Но у Люськи, которая всего час, а то и меньше, назад слышала мат и грязнейшие комплименты, которая ворочала ящики с бутылками и катала бочки с пивом (подсобники нализались), Люськи, привыкшей к самой грубой и бесстыжей простоте, вдруг навернулись слезы. Не пьяные, злые слезы, а такие чистые, легкие, счастливые… Она плакала так только на индийских фильмах, глядя на выдуманную, нездешне-прекрасную любовь.
— Нельзя так… — пробормотал Серега, еще ближе придвигаясь к Люське и обнимая ее за плечи. — Не плачь…
Хотя ему хотелось крикнуть: «Плачь! Плачь! Ибо слезы твои суть очищение!» Но нельзя было этого орать, пугать и без того напуганную неожиданными, необычными чувствами бедняжку… А то бы она еще подумала, что он свихнулся.
— Люблю тебя… — прошептала Люська, приникнув лицом к его плечу. — Страшно только…
— Не бойся, не бойся, — пробормотал Серега, — мы же люди, хорошие, добрые люди, и мы вместе…
— Ой-й… — всхлипнула Люська и, шмыгнув носом, с тоской выстонала. — Ну что бы нам раньше встретиться!!! — И затряслась от рыданий.
— Это неважно, — Серега успокаивающе погладил ее по волосам, — встретились же все-таки… А что было — то прошло.
— Прошло, да было…
Люська сбивчиво, торопливо, безудержно стала каяться, исповедоваться в грехах. Говорила она просто, грубо, прямо, не оправдываясь и не стараясь вызвать жалость. И Сереге на какое-то мгновение стало жутко. Жутко не от подробностей этого рассказа, а оттого, что он взял на себя дело, к которому непригоден. Второй раз за сутки ему исповедовался человек. И если исповедь Шурика была исповедью мученика, праведника, то сейчас он слушал исповедь грешницы. Пожалуй, впервые Серега пожалел, что не верит в Бога. Не важно, в какого. Он пожалел, что нет какой-то вышней, потусторонней милости, какого-то всемирового разума, который способен понимать людские беды и грехи и прощать их.

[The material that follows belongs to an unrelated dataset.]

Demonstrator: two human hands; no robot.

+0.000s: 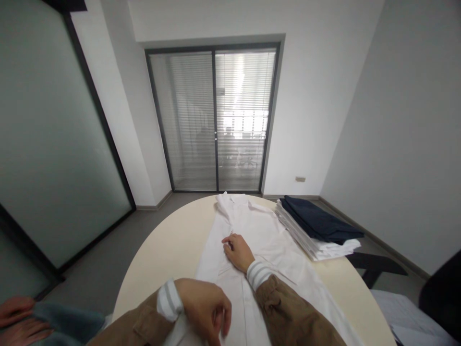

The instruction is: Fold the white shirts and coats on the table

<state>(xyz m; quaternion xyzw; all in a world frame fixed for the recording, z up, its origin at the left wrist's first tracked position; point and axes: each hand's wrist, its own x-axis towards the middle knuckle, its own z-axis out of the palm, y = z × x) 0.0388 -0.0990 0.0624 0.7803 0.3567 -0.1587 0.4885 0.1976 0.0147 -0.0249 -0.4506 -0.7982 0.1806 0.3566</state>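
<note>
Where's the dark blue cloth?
In the head view, at right, the dark blue cloth lies atop the white stack on the round table, beside the white garment.

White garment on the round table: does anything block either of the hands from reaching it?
Nothing visible does. The right hand is on the white garment; the left hand is over its nearer part, though contact there is unclear. The folded stack sits off to the right, not between them.

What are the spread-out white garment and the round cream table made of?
The spread-out white garment looks like matte cloth, maybe cotton, because it creases. The round cream table seems smooth, perhaps laminate: its top looks plain, without visible grain.
</note>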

Главной ее бедой было тело, которое рано, очень рано созрело. В тринадцать лет она уже выглядела как сформировавшаяся девушка. Дом родной она запомнила как притон пьянства, разврата и полного цинизма. Мать с отцом пили и дрались ежедневно то между собой, то с «гостями и гостьями», постоянно мельтешившими в доме. Почти каждый вечер одна-две пары оставались на ночь и, не стыдясь друг друга, занимались самым бесстыжим блудом. Люське не надо было ни смотреть заграничные порнофильмы, ни слушать разговоры в подворотнях, ни подглядывать, она все видела сама, воочию. И хотя пьянки и драки ее пугали, но ночные похождения «гостей», да и отца с матерью, ее волновали и тревожили. И когда один из пьяниц, которому не хватило пары, залез к ней, совсем еще сопливой, она восприняла это как должное и без особой борьбы рассталась с невинностью. Потом посадили отца, за драку, в которой зарезали человека. Мать не горевала ни дня, мужчины зачастили к ней, и среди них были те двое, что потом стали Люськиными подельниками. Сперва оба поиграли с ней в любовь, потом решили, что ей можно доверить роль приманки. Люська подстерегала разного рода людишек, которые были не прочь попробовать «свежего мясца», а ее взрослые друзья ждали их в глухом дворике. До смерти не убивали, но часов, бумажника, шубы, шапки и чего-нибудь еще человек недосчитывался. Так продолжалось год, пока наконец не попались.
Четыре года, ровно до совершеннолетия, Люська отсидела в ВТК. Довольно благополучно: ни ее сильно не били, ни она никого не зашибла. После устроилась на работу на завод. Гульба началась сразу, едва вышла. Воля так воля, тем более что четыре года ее окружали одни женские лица. Начала с таксиста, который вез ее с вокзала, потом — общежитие, там ни дня без строчки… С завода через два года выгнали за прогулы и пьянки. Подалась домой принимать наследство. Отец умер в колонии, а может быть, его убили — ей это было неинтересно. Мать хлебнула вместо водки стакан уксуса и сожгла желудок — насмерть.